Give back all the data exactly as it was written.
───── DATASET
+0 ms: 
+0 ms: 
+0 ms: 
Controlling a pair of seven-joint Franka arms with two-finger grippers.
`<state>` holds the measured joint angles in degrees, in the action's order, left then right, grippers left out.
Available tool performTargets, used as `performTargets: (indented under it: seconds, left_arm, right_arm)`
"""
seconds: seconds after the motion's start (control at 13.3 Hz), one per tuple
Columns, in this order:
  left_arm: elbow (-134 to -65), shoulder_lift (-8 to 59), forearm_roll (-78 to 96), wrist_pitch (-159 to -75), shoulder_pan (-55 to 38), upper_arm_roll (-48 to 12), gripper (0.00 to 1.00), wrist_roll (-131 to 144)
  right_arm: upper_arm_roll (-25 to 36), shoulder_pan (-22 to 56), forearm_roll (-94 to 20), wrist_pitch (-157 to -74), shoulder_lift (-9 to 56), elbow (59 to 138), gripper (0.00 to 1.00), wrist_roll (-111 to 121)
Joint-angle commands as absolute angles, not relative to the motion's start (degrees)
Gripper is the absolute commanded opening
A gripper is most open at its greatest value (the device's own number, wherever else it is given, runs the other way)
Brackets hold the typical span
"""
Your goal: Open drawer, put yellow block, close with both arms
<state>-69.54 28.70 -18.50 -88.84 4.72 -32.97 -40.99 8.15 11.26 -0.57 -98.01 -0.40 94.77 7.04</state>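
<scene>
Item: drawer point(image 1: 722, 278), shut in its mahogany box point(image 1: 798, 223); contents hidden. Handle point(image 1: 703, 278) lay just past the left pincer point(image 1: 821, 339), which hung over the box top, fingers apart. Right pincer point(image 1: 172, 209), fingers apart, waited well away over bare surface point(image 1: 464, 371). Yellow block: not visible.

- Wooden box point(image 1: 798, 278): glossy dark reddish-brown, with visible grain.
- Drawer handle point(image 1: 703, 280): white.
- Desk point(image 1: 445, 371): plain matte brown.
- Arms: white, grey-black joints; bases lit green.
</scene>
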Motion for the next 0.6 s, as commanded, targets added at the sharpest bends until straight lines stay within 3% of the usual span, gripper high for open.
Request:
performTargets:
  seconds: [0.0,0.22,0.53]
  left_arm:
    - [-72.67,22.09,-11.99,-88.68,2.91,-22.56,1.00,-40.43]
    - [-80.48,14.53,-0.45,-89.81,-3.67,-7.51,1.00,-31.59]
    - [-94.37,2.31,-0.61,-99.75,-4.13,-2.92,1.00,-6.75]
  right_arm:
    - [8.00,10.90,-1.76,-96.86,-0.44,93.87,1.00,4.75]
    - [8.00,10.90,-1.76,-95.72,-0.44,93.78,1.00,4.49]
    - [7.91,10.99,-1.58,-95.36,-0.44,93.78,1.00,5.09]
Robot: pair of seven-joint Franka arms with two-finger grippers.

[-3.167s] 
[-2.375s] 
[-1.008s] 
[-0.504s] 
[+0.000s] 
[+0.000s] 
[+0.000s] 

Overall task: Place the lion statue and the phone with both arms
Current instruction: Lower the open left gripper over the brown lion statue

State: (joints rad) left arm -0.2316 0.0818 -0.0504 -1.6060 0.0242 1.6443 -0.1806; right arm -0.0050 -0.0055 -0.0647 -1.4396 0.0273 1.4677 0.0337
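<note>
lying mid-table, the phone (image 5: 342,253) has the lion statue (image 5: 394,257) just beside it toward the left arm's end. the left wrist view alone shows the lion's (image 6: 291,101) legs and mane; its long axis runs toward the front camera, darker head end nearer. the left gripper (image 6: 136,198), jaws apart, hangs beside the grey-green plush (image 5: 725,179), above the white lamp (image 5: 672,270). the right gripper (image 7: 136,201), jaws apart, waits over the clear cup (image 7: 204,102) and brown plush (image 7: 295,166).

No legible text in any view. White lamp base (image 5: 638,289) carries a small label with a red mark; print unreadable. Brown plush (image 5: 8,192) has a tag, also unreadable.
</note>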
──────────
## FINAL ANSWER
+0 ms: 
+0 ms: 
+0 ms: 
Controlling a pair of seven-joint Franka arms with two-finger grippers.
`<state>` holds the measured joint angles in degrees, in the action's order, left then right, grippers left out.
Available tool performTargets, used as `performTargets: (indented under it: seconds, left_arm, right_arm)`
"""
seconds: seconds after the motion's start (control at 13.3 Hz), one per tuple
Columns, in this order:
  left_arm: elbow (-134 to -65), shoulder_lift (-8 to 59), forearm_roll (-78 to 96), wrist_pitch (-159 to -75), shoulder_pan (-55 to 38), upper_arm_roll (-48 to 12), gripper (0.00 to 1.00), wrist_roll (-131 to 144)
  right_arm: upper_arm_roll (-25 to 36), shoulder_pan (-22 to 56), forearm_roll (-94 to 20), wrist_pitch (-157 to -74), shoulder_lift (-9 to 56), elbow (59 to 138), gripper (0.00 to 1.00), wrist_roll (-111 to 121)
Joint-angle commands as absolute angles, not relative to the motion's start (degrees)
Gripper is the absolute commanded opening
A gripper is most open at its greatest value (the device's own number, wherever else it is given, runs the other way)
Brackets hold the typical span
"""
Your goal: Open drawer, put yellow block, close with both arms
<state>-69.54 28.70 -18.50 -88.84 4.72 -32.97 -40.99 8.15 11.26 -0.57 -98.01 -0.40 94.77 7.04</state>
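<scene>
Item: drawer point(image 1: 722, 278), shut in its mahogany box point(image 1: 798, 223); contents hidden. Handle point(image 1: 703, 278) lay just past the left pincer point(image 1: 821, 339), which hung over the box top, fingers apart. Right pincer point(image 1: 172, 209), fingers apart, waited well away over bare surface point(image 1: 464, 371). Yellow block: not visible.

- Wooden box point(image 1: 798, 278): glossy dark reddish-brown, with visible grain.
- Drawer handle point(image 1: 703, 280): white.
- Desk point(image 1: 445, 371): plain matte brown.
- Arms: white, grey-black joints; bases lit green.
</scene>
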Motion for the next 0.6 s, as commanded, targets added at the sharpest bends until straight lines stay within 3% of the usual span, gripper high for open.
Request:
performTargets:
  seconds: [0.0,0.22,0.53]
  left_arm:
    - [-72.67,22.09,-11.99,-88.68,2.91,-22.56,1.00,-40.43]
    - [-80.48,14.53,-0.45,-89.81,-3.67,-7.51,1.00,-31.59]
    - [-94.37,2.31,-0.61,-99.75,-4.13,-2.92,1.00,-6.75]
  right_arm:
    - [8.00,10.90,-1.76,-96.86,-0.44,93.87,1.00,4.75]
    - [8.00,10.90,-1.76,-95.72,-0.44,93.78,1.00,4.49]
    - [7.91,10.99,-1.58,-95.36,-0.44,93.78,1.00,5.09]
Robot: pair of seven-joint Franka arms with two-finger grippers.

[-3.167s] 
[-2.375s] 
[-1.008s] 
[-0.504s] 
[+0.000s] 
[+0.000s] 
[+0.000s] 

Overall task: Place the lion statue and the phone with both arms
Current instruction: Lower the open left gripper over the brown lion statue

State: (joints rad) left arm -0.2316 0.0818 -0.0504 -1.6060 0.0242 1.6443 -0.1806; right arm -0.0050 -0.0055 -0.0647 -1.4396 0.0273 1.4677 0.0337
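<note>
lying mid-table, the phone (image 5: 342,253) has the lion statue (image 5: 394,257) just beside it toward the left arm's end. the left wrist view alone shows the lion's (image 6: 291,101) legs and mane; its long axis runs toward the front camera, darker head end nearer. the left gripper (image 6: 136,198), jaws apart, hangs beside the grey-green plush (image 5: 725,179), above the white lamp (image 5: 672,270). the right gripper (image 7: 136,201), jaws apart, waits over the clear cup (image 7: 204,102) and brown plush (image 7: 295,166).

No legible text in any view. White lamp base (image 5: 638,289) carries a small label with a red mark; print unreadable. Brown plush (image 5: 8,192) has a tag, also unreadable.
</note>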

Nothing else belongs to the answer.